Digital Piracy Raids Net Arrests
Law enforcement officials in 11 countries swooped in on more than 20 groups accused of being key suppliers of pirated goods online, arresting four people and seizing computers stuffed with bootlegged movies, games and software.
The Wednesday raids, dubbed "Operation Site Down" by the U.S. Department of Justice, targeted high-level "warez" groups, the secretive online communities that obtain and distribute pirated computer programs and other digital goods.
"This is the very top of the online piracy pyramid," said John Malcolm, a former Justice Department official who leads the Motion Picture Assn. of America's anti-piracy efforts. Evidence seized should lead investigators to more groups, he said, and many others should be deterred by the prospect of serving "serious jail time."
A new federal law sets penalties of up to 10 years in prison for anyone caught distributing a movie or song before its commercial release.
But the Justice Department's crackdown is unlikely to make a deep dent in rampant global piracy, where new sources of bootlegged goods quickly emerge to replace those that dry up. "It'll shut people down for a couple of weeks, then they'll come back," said Bruce Forest of MediaHounds, an anti-piracy firm specializing in high-level warez sites.
The raids were the latest in a series of moves this week that raised the stakes for individuals who swap copyrighted goods online and the businesses that support them.
On Monday, the Supreme Court ruled that two well-known file-sharing networks could be sued for inducing piracy, and on Wednesday a federal jury for the first time convicted someone of criminal copyright infringement for recording movies with a video camera in a theater.

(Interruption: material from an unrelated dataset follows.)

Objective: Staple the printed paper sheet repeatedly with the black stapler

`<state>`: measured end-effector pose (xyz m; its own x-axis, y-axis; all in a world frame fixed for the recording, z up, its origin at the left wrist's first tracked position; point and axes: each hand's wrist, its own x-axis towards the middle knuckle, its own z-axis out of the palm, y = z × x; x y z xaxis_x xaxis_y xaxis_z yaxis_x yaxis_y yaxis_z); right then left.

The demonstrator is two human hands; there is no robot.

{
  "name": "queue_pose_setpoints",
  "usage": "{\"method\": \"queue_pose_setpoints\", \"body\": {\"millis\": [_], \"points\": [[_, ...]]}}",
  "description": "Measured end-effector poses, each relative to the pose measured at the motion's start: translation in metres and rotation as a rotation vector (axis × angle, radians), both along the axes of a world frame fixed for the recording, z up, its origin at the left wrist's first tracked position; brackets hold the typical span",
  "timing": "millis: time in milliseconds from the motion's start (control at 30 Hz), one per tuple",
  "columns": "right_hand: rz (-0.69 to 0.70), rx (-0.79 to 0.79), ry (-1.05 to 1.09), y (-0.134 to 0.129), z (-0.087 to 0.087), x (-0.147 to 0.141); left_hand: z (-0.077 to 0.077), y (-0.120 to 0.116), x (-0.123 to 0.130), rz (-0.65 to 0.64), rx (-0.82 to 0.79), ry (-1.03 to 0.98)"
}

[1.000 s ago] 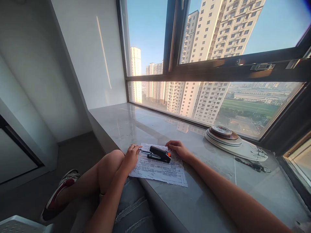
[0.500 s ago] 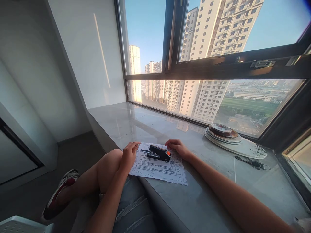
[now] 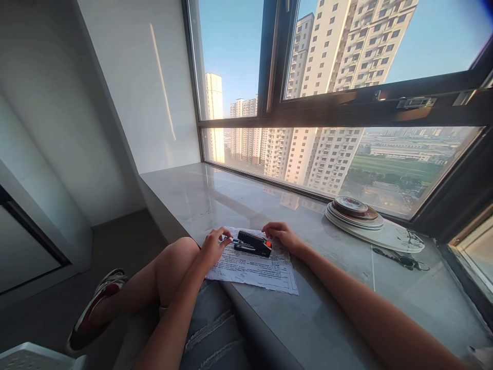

Meantime, the major record labels continued their campaign of suing individual users of file-sharing networks, filing lawsuits against 784 people suspected of infringing copyrights.
Pressed hard by entertainment and software companies, the Justice Department has launched three major international assaults on warez groups since 2000. This week's operation -- which included raids in Europe, Australia and Israel -- was the product of three separate undercover investigations by FBI agents in San Jose, Chicago and Charlotte, N.C.
According to the Justice Department, agents raided more than 70 sites in the United States and more than 20 others abroad. The raids shut down at least eight online distribution points for pirated goods, some of which had been created during the course of the investigation.